══ Supplied information

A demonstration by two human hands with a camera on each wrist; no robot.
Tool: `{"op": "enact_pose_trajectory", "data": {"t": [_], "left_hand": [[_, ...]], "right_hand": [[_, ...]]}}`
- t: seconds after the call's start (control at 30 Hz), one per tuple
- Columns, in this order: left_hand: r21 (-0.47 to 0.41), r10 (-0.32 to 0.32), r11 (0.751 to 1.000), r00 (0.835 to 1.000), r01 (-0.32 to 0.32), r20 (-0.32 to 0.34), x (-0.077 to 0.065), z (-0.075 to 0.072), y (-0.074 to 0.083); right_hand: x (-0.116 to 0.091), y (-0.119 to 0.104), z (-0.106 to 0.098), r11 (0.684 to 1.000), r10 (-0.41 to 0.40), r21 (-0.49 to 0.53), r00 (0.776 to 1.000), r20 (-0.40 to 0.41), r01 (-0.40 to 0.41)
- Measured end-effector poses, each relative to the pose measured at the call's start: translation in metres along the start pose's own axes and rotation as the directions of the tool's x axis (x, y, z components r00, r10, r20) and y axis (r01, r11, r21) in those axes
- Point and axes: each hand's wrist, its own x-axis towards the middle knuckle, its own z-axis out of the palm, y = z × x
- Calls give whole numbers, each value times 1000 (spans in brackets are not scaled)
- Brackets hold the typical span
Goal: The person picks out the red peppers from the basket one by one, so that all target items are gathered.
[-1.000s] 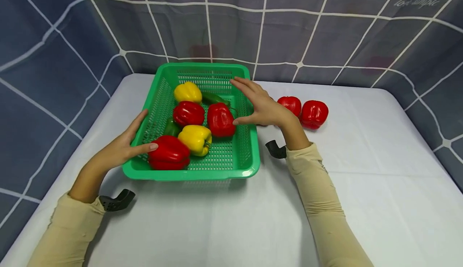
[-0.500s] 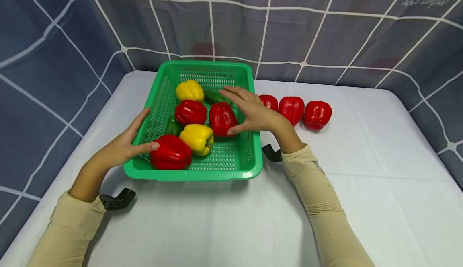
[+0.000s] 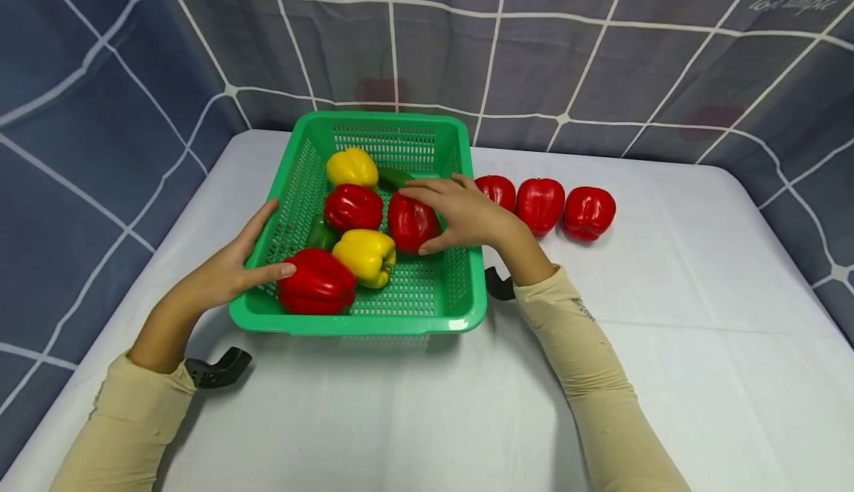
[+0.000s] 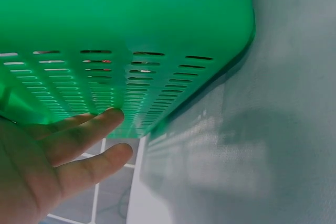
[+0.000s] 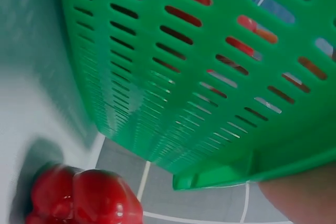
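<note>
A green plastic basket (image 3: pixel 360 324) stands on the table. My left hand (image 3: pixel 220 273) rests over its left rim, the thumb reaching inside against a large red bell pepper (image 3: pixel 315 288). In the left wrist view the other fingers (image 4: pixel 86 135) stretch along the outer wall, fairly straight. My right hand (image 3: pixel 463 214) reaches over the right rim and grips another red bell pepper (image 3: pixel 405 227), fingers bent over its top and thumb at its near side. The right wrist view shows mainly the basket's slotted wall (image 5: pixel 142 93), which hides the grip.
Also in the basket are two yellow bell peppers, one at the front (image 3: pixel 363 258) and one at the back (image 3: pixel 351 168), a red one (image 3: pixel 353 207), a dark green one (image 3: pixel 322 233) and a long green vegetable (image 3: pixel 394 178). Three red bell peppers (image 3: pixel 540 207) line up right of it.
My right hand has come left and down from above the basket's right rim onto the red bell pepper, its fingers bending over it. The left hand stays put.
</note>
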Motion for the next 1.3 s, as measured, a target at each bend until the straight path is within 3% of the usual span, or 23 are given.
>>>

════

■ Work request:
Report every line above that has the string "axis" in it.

■ Answer to the problem:
- Measured end-effector poses, each relative to the pose measured at the call's start: translation in metres along the start pose's own axes and rotation as the directions of the tool's x axis (x, y, z components r00, r10, r20) and y axis (r01, r11, r21) in those axes
- Point and axes: each hand's wrist, its own x-axis towards the middle knuckle, its own z-axis out of the palm, y = z × x

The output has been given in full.